Thursday evening, he had dinner with people he called the greatest businessmen in the world.
"I just want to say that there has been a lot of warmth, a lot of respect for our country and a lot of money, billions and billions of dollars coming into the U.S," he said.
Trump aides say his speech to the forum will emphasize strong but fair trade and he will push foreign investment in the United States, touting tax cuts and lower regulation as big incentives.
The president arrived in Davos with two issues lingering over him back at home: Immigration and the Russia investigation, CBS2's Chris Wragge reported.
At that same pre-flight Q-and-A with reporters, the president insisted he's looking forward to being interviewed by Special Counsel Robert Mueller.
"I would do it under oath, absolutely," he said.
Trump also spoke on DACA. When asked about a path towards citizenship for immigrants brought here illegally as children, he said "it's going to happen at some point in the future over a period of 10 to 12 years."
Meanwhile, Mayor Bill de Blasio was in Washington on Wednesday where he was scheduled to have a face-to-face meeting with the president as part of the U.S. Conference of Mayors when he backed out at the last minute in protest.
It was an opportunity for de Blasio to petition the president for federal funding, but the mayor refused to attend because hours before the scheduled meeting, the Justice Department threatened to subpoena New York City and 22 other sanctuary cities if they failed to turn over law enforcement records on immigrants, some of whom are in prison.
"I was shocked, it made no sense. The whole thing was a charade," de Blasio said. "The very first and only time they've invited America's mayors to the White House, they attack literally a list of America's cities."
Other mayors from across the country also boycotting the meeting, the Associated Press reported.
The president responded, saying "the mayors who choose to boycott this event have put the needs of criminal illegal immigrants over law-abiding Americans."

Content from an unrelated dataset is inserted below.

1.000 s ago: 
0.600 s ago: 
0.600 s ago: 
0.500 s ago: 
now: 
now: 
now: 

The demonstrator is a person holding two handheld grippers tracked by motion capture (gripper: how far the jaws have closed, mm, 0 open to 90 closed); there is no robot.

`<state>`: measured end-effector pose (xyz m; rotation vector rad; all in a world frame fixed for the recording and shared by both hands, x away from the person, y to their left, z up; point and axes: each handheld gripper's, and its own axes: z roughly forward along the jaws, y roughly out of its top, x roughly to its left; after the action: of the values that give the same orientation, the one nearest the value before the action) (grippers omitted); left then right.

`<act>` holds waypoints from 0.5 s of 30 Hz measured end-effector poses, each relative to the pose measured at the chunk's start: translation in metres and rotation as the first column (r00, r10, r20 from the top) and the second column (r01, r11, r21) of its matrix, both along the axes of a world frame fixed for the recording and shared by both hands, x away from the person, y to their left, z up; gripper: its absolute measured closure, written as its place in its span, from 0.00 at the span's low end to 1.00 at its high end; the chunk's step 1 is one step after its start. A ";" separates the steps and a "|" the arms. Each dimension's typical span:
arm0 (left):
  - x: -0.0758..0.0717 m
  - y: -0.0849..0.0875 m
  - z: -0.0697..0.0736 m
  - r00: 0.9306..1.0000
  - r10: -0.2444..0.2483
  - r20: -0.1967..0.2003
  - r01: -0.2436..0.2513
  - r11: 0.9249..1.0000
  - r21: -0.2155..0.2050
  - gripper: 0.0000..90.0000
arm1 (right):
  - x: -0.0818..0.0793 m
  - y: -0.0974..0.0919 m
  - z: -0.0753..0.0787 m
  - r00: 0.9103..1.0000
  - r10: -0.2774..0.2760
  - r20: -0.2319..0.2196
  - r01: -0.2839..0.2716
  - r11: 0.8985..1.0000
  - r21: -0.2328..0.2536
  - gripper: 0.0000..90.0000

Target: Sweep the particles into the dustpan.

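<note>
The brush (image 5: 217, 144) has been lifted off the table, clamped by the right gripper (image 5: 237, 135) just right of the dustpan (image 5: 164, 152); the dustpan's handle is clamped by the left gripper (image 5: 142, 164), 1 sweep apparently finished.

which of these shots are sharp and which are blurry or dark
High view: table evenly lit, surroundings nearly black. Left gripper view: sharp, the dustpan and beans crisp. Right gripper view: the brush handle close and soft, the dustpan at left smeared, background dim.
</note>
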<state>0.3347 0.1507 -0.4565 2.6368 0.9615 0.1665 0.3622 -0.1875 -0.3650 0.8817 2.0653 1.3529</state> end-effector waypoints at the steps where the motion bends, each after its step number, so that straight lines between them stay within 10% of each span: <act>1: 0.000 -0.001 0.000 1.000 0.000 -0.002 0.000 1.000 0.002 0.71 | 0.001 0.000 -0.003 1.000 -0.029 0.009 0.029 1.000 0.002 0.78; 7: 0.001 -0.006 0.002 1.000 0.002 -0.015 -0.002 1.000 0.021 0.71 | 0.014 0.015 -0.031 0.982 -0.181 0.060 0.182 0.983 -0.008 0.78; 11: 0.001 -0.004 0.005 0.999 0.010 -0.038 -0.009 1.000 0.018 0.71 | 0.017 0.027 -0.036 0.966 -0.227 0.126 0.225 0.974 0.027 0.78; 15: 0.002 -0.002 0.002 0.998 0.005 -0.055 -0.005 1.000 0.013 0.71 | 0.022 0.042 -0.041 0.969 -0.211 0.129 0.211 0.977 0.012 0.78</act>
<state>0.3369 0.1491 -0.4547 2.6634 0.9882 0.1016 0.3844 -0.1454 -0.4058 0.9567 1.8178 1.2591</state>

"But let me tell you, the vast majority of people showed up," Trump said.
Trump spokeswoman Sarah Huckabee Sanders added that if mayors have a problem with the Justice Department's actions, "they should talk to the Congress, the people that pass the laws. The Department of Justice enforces them, and as long as that is the law, the Department of Justice is going to strongly enforce it."
As for the mayors, she said the White House would love to work with them, "but we cannot allow people to pick and choose what laws they want to follow."
"If we have a country with no laws, then nothing matters," Sanders added.
The 23 jurisdictions that received letters Wednesday include cities in California, Illinois, Kentucky, Massachusetts, Mississippi, New Mexico, New York, Oregon, Vermont and Washington. Officials said the places were previously warned that they need to provide information about their policies to be eligible to receive grants that pay for everything from bulletproof vests to officer overtime.